Assigned task:
In the data below, find each line containing the string "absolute" and return it.

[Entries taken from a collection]
•••••

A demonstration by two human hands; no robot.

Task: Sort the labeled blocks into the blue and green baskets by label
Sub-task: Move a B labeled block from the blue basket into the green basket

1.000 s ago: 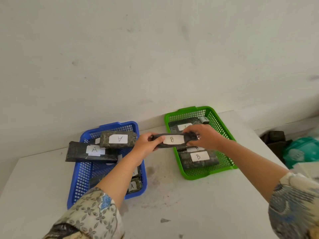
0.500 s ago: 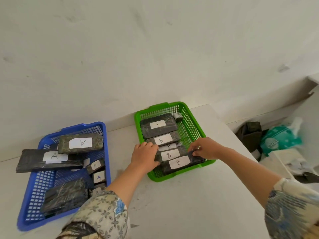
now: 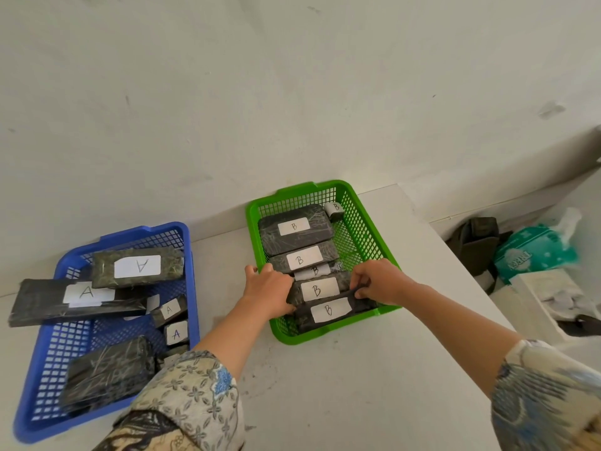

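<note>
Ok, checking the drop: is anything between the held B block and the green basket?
Nothing visible. The block already lies inside the green basket at its near end, left hand and right hand on its ends.

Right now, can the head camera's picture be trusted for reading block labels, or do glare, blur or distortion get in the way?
Head view: soft, even light, no glare; labels on the nearest B block and in the blue basket read cleanly. Head view: wide-angle stretch shows toward the frame edges, and the teal packet at right looks smeared, its print unreadable.
</note>
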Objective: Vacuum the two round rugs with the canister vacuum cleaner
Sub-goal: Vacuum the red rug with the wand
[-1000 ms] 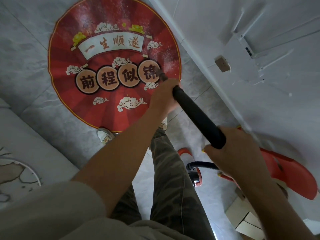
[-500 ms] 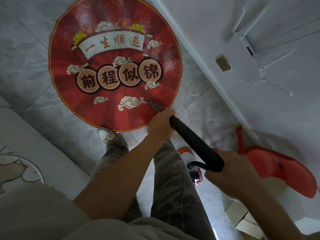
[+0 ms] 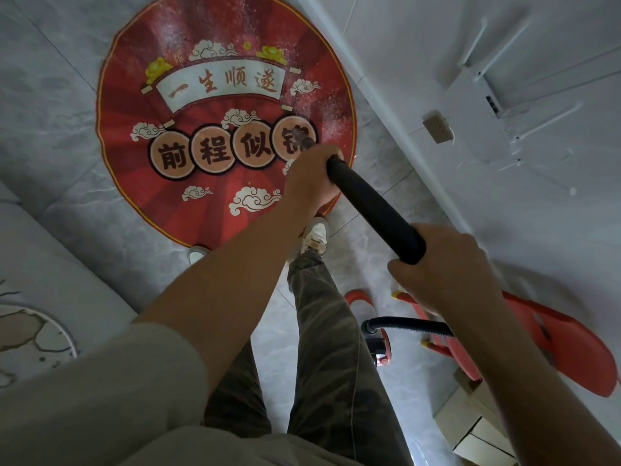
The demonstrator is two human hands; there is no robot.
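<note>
nozzle pushed farther onto red rug; left hand and right hand both wrapped round black wand.

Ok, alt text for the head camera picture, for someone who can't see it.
A person, seen from above, grips a black vacuum wand with both hands, left hand ahead of right hand, the tip on a dusty round red rug. A red chair is at right; part of a pale round rug shows at left.
</note>
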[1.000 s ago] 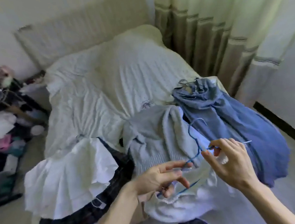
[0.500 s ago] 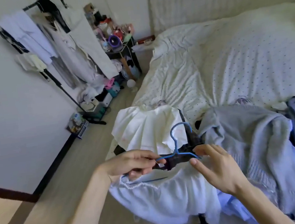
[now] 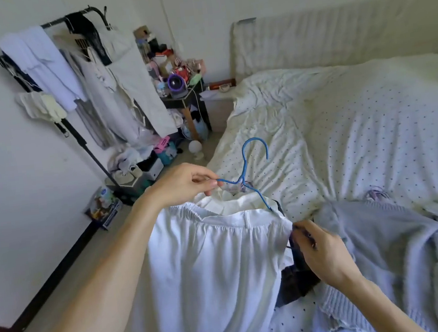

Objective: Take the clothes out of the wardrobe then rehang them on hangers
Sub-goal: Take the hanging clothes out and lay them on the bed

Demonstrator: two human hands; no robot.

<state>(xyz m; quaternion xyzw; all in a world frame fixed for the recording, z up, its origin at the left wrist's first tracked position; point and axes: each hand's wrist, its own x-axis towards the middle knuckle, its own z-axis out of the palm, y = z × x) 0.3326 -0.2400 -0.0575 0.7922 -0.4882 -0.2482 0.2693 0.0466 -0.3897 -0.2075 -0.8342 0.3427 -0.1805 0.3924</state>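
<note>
Hanging on hanger (image 3: 240,181), skirt (image 3: 210,270) overlaps bed (image 3: 359,136) edge (floor-side).

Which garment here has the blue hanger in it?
The white gathered skirt: the blue hanger's arm enters its waistband; the grey sweater lies loose on the bed.

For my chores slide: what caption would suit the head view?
Left hand pinches a blue hanger; right hand pinches a white garment at its waistband, over the bed.

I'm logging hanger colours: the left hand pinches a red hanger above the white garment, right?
No: the hanger is blue, not red. The head view shows the left hand pinching it above the white garment.
</note>
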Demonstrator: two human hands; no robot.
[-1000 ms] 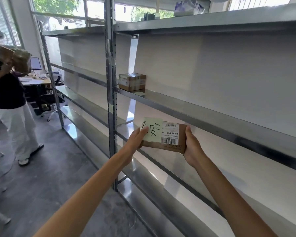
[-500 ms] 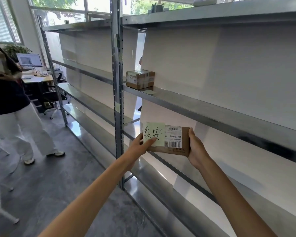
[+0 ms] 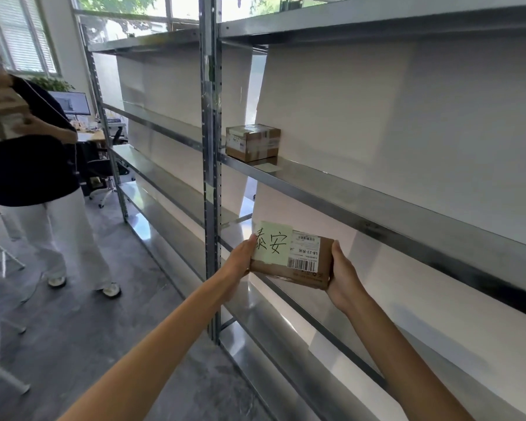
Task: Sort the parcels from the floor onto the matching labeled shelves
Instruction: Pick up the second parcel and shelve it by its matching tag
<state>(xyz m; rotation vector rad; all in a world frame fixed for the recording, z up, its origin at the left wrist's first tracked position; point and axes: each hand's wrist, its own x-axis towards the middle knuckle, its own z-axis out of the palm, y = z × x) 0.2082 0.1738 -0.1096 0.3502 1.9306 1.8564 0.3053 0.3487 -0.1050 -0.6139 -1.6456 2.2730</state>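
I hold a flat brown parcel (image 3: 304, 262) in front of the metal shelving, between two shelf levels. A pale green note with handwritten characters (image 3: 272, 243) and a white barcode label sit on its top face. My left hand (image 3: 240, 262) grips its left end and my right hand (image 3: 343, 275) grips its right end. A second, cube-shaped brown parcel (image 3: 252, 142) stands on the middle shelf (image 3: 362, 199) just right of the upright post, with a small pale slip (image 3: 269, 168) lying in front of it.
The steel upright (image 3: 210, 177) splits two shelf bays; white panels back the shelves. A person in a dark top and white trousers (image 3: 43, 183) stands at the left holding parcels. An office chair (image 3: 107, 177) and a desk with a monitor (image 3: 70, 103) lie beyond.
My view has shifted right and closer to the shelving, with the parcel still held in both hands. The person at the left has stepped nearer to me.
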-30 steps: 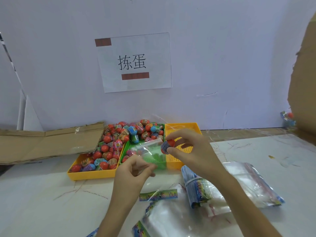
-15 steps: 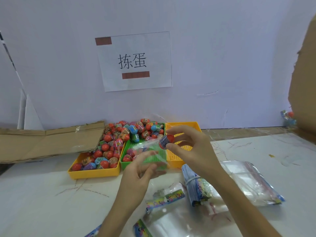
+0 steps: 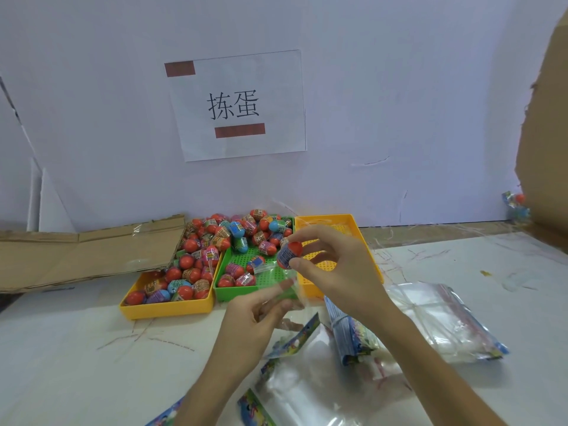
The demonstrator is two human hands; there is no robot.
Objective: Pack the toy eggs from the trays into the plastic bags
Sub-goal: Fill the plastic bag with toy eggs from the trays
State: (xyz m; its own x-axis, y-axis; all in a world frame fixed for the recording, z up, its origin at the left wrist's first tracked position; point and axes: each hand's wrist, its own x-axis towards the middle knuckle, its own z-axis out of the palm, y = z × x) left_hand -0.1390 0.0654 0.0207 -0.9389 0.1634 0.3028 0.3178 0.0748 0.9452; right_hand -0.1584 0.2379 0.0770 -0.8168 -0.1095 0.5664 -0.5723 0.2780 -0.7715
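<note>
Egg: toy egg (image 3: 289, 255), red cap, blue printed wrap, pinched by right hand (image 3: 335, 272) above the green tray (image 3: 267, 279); long axis tilted, red end up.
Bag: clear plastic bag (image 3: 287, 298) just below egg, mouth seemingly facing up toward it.
Left hand (image 3: 255, 318): pinched the bag's edge.
Nearer hand: right, already carrying.
Trays: left yellow tray (image 3: 167, 309) heaped with eggs; right yellow tray (image 3: 353, 222) showed none.

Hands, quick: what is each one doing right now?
Left hand: fingers pinch a clear plastic bag, held up over the table.
Right hand: fingers hold a toy egg just above that bag.
</note>
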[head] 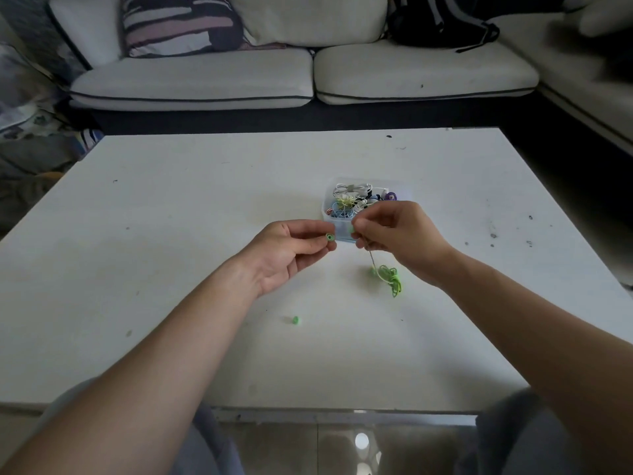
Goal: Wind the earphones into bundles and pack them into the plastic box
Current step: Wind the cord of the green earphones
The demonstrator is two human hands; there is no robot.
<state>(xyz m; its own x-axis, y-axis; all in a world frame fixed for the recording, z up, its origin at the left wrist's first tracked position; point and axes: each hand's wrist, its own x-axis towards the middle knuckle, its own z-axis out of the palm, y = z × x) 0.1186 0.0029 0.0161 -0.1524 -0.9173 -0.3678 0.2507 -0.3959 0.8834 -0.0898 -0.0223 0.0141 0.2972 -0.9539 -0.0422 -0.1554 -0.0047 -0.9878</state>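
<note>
My left hand (291,250) pinches a small green ear tip (329,237) between thumb and fingers, just above the white table (171,234). A short gap to its right, my right hand (394,231) pinches a green earbud (351,229) of the green earphones. Their cable (390,277) hangs down from that hand and lies in loose loops on the table. Directly behind both hands stands the clear plastic box (329,214), holding several wound earphone bundles in white, yellow, blue and purple. A second loose green ear tip (295,320) lies on the table nearer to me.
A white sofa (301,77) runs along the far side of the table, with a striped cushion (178,25) and a black backpack (442,22) on it. My knees show under the table's near edge (342,411).
</note>
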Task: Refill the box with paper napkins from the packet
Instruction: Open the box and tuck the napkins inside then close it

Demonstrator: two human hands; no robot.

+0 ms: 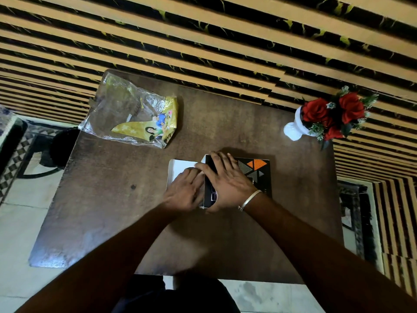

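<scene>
A black napkin box (259,170) with orange and grey triangles lies on its side on the brown table (112,199). Its left end is open, with a white flap (181,167) folded out flat to the left. My right hand (228,179) lies spread over the box's open end and grips it. My left hand (186,190) presses at the box's mouth, over the white flap; napkins inside are hidden by my fingers. The clear and yellow plastic packet (133,116) lies flattened at the table's far left, apart from both hands.
A white vase of red artificial roses (325,116) stands at the table's far right corner. A striped yellow and black cloth (225,41) runs behind the table. A dark stool (63,145) sits on the tiled floor to the left.
</scene>
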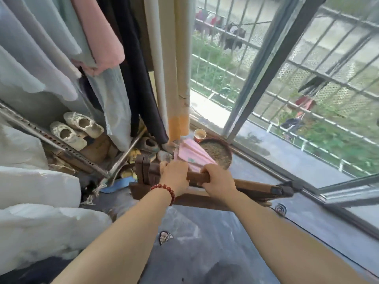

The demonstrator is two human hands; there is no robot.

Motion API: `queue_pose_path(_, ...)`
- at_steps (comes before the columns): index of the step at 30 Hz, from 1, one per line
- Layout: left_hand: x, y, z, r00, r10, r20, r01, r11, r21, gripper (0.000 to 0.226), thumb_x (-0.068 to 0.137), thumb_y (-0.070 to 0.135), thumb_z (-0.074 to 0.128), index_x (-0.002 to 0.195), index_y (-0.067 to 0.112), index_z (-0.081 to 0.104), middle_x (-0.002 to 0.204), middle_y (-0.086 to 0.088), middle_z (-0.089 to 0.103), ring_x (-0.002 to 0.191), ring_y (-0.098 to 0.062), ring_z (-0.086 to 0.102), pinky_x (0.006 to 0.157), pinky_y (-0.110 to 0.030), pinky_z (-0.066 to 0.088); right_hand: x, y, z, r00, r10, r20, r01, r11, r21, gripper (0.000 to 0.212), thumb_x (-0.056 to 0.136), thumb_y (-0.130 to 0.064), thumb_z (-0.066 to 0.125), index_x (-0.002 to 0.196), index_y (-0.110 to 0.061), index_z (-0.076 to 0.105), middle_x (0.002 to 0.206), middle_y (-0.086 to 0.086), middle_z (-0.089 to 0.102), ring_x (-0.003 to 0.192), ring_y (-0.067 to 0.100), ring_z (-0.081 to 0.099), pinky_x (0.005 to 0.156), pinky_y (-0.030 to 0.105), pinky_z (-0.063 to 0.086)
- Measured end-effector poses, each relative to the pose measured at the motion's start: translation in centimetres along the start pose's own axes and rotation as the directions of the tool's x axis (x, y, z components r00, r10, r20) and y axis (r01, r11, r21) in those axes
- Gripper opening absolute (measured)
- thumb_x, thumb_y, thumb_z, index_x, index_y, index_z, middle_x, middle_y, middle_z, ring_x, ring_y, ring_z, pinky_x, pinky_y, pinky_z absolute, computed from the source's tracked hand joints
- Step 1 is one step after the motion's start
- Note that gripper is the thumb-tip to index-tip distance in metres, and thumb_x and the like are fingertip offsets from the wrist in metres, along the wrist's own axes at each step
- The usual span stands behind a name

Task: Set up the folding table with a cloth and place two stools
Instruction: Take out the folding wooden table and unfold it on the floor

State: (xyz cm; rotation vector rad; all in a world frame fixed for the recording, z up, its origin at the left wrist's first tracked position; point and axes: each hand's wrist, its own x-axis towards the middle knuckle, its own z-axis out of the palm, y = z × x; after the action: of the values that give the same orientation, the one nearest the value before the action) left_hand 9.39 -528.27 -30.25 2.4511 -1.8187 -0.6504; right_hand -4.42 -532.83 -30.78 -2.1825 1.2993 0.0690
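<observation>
Left hand (174,178) and right hand (220,182) both curl round upper edge of folded folding table (254,186), near window. Judged rigid wood, fairly heavy; grip edge wider for balance.

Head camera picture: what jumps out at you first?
Two bare arms reach down the middle, where the left hand and right hand grip a folded brown wooden frame low by the window. Just behind it lies a folded pink cloth beside a round brown dish. A big barred window fills the right side.
</observation>
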Motion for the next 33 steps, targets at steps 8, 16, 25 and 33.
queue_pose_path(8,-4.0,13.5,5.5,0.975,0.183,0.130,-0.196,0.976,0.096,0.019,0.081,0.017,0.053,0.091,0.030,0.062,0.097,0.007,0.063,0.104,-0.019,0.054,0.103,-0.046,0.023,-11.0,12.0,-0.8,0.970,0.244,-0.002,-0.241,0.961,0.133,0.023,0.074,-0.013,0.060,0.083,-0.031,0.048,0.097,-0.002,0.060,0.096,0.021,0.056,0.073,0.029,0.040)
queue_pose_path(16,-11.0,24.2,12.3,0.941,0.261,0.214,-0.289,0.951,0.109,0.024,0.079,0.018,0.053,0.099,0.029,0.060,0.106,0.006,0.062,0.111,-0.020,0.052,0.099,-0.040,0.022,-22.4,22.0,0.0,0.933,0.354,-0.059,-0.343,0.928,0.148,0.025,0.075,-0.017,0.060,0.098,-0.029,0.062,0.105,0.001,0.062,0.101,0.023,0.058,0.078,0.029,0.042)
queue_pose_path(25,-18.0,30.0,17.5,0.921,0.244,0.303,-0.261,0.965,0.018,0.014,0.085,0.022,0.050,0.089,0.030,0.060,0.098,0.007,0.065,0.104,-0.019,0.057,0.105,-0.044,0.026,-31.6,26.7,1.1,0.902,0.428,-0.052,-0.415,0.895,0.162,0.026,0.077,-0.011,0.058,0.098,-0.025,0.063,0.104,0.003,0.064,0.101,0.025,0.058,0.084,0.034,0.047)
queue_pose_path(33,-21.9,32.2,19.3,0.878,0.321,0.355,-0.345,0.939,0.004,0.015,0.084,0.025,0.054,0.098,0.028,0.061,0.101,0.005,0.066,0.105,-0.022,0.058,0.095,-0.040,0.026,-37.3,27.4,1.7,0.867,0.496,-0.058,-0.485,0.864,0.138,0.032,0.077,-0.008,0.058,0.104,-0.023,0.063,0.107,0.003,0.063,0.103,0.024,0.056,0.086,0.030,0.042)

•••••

Answer area:
- Gripper opening absolute (measured)
- thumb_x, thumb_y, thumb_z, index_x, index_y, index_z, middle_x, middle_y, middle_z, ring_x, ring_y, ring_z, pinky_x, pinky_y, pinky_z absolute, computed from the source's tracked hand joints

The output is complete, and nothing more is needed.